— А как же вы ушли из Владивостока, Дмитрий Николаевич? — спросила хозяйка.
— Как все, Нина Антоновна. На Русском острове насажали офицеров с их семьями. Пришлось даже свою каюту уступить одной очаровательной штабс-капитанше. Комендантом назначили меня, так как я предусмотрительно надел военную форму.
Опять смех.
— В общем, пришли в Гензен и там застряли. Ну я и решил, что пора ехать по железной дороге, тем более что штабс-капитанша последовала за своим бурбоном на берег. И чтобы иметь деньги на билет первого класса, продал «Святую Анну» варвару и язычнику, господину Сато. Дешево, правда, но что делать? Война!
Все опять захохотали. Жаннетте перевели, она надула губки:
— Mais c'est sacrilege, monsieur![66]
— Filouterie, mademoiselle, s'il vous plait,[67] — смеясь, поправил Глаголев.
Под общий смех он закончил:
— Да и нельзя было мешкать: не я, так адмирал обязательно продал бы шхуну вместе с «Маньчжуром» и «Эльдорадо».
Беловеский вдруг помрачнел. Это сейчас же почувствовала Воробьева.
— Что с вами, Михаил Иванович? Жалко старика «Маньчжура»! — прошептала она ему на ухо. Штурман отвечал вполголоса:
— Жалко, Нина. И не только «Маньчжура», а всю нашу Сибирскую флотилию жаль. Где «Аскольд», «Жемчуг», «Орел», «Якут», «Печенга», миноносцы? Потоплены или проданы. А ведь должен быть русский флот на Тихом океане!
— Будет, Михаил Иванович. Если есть такие моряки, как вы и ваш командир. — И она под столом крепко пожала его руку…
Пора было идти, и Беловеский стал прощаться.
— А я думала, вы останетесь, — шепнула Нина Антоновна с обиженной улыбкой.
— Не могу, Нина, дорогая, в четыре мне на вахту.
— Вечно вы на службе, — с досадой громко ответила она, — но завтра обязательно приходите. В любое время, хоть днем.
— Обязательно, Нина Антоновна, — отвечал штурман, целуя ей руку.
— Я тебя провожу, Миша, — сказал Глаголев, надевая пальто, — вспомним, как плавали на «Улиссе». Между прочим, он здесь, в доке. Нам нужно побеседовать конфиденциально, — подмигнул он хозяйке.
— Смотрите, Дмитрий Николаевич, — заметила она, протягивая ему руку, — берегите моего штурмана: без него я не найду верной дороги.

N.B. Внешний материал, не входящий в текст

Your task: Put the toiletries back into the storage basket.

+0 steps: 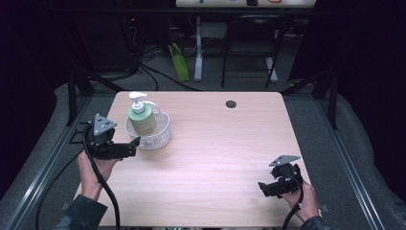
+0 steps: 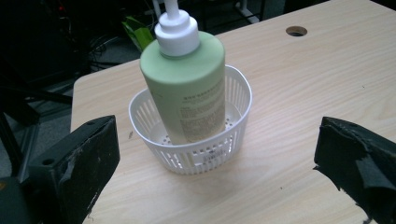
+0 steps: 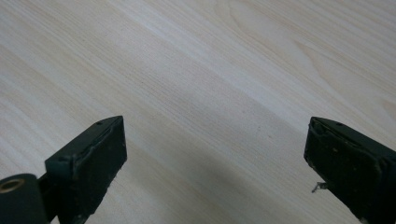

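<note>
A pale green pump bottle (image 1: 141, 117) (image 2: 187, 88) with a white pump head stands upright in a small white slotted basket (image 1: 163, 135) (image 2: 236, 100) at the table's left. My left gripper (image 1: 136, 143) (image 2: 217, 163) sits just left of the basket, pointing at it, jaws wide apart and empty, clear of basket and bottle. At the table's front right my right gripper (image 1: 262, 188) (image 3: 215, 158) rests low over bare wood, jaws spread with nothing between them.
The light wooden table (image 1: 215, 143) has a round cable hole (image 1: 231, 104) near its back edge. Dark metal rails run along both sides of the table. Behind it stand desk legs and a green object on the floor.
</note>
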### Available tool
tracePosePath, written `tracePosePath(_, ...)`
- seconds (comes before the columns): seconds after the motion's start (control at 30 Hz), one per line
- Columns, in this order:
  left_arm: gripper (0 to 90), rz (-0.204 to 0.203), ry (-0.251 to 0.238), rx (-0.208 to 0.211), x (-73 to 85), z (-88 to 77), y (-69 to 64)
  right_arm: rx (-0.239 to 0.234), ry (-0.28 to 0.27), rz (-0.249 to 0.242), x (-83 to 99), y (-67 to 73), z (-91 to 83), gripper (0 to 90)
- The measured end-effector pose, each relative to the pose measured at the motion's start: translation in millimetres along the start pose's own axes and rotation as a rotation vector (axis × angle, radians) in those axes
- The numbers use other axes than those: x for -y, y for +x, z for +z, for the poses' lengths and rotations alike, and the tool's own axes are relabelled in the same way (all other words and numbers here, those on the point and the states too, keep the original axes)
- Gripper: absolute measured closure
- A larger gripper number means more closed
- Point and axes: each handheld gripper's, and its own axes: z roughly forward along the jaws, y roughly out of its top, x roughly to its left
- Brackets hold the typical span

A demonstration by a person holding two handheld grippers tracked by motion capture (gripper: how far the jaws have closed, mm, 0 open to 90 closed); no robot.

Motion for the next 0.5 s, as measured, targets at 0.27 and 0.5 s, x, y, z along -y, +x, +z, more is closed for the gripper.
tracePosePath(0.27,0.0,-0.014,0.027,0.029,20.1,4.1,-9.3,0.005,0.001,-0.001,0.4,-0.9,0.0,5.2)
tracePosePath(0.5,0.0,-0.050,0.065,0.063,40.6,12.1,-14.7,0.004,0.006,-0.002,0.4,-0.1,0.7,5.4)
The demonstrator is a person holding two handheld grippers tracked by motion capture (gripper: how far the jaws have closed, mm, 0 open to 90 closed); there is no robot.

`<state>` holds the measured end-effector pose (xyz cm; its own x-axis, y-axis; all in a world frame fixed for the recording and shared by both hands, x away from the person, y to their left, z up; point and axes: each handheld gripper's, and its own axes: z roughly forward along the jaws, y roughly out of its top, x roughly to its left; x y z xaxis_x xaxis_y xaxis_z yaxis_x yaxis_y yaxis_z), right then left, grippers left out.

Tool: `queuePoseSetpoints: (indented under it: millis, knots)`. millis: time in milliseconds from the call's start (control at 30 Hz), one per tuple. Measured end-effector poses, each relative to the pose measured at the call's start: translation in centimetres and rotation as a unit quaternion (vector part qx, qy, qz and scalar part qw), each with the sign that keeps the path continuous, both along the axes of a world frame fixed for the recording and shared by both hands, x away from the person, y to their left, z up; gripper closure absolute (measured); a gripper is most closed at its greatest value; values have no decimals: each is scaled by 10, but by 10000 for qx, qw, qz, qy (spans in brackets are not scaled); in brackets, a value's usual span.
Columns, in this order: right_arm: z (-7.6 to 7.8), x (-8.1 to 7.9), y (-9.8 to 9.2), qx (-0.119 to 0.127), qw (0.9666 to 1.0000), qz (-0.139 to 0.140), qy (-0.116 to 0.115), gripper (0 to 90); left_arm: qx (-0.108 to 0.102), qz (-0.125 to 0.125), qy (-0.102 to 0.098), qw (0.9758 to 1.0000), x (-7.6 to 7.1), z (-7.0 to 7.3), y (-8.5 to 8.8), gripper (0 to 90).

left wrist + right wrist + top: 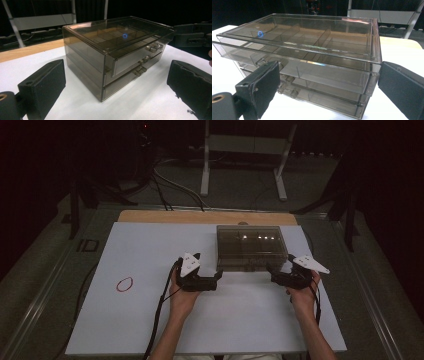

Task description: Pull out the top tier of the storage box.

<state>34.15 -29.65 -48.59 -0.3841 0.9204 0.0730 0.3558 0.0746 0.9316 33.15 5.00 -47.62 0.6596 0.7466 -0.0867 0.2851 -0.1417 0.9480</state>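
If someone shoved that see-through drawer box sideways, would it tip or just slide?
The drawer box is wider than tall, so it would probably slide on the smooth white board. Its hard clear walls look stiff, likely light. The drawers might slip outward if it tilts.

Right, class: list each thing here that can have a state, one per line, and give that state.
Drawer box: upright on the white board; top drawer slid slightly out, lower two shut.
Left tool: open, beside the box's front-left corner.
Right tool: open, at its front-right corner.
Red rubber band: lying flat, loose.
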Motion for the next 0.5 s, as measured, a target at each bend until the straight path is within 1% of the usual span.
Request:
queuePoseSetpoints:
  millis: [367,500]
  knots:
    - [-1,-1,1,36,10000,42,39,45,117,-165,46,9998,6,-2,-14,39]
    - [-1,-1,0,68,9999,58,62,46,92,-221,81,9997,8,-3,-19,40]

Глаголев приподнял шляпу, почтительно поцеловал ей руку и вышел вслед за Беловеским.
Простучав каблучками по винтовой лестнице, Нина Антоновна убежала к себе и, упав на кушетку, разрыдалась. Она прекрасно понимала, что уже близок час разлуки навсегда.
126
Около полуночи Беловеский сидел за большим письменным столом в пустой конторе дока. Рабочий день давно кончился, освещение было выключено, телефоны молчали. На дворе шел упрямый обложной дождь, вода стекала по грязным стеклам больших окон. От двух наружных фонарей в конторе относительно светло. Столы были покрыты пылью, повсюду валялись бумажки и окурки, под подошвами шуршала успевшая высохнуть нанесенная со двора грязь. Рано утром помещение мыли и убирали, но за день посетители снова загрязняли его.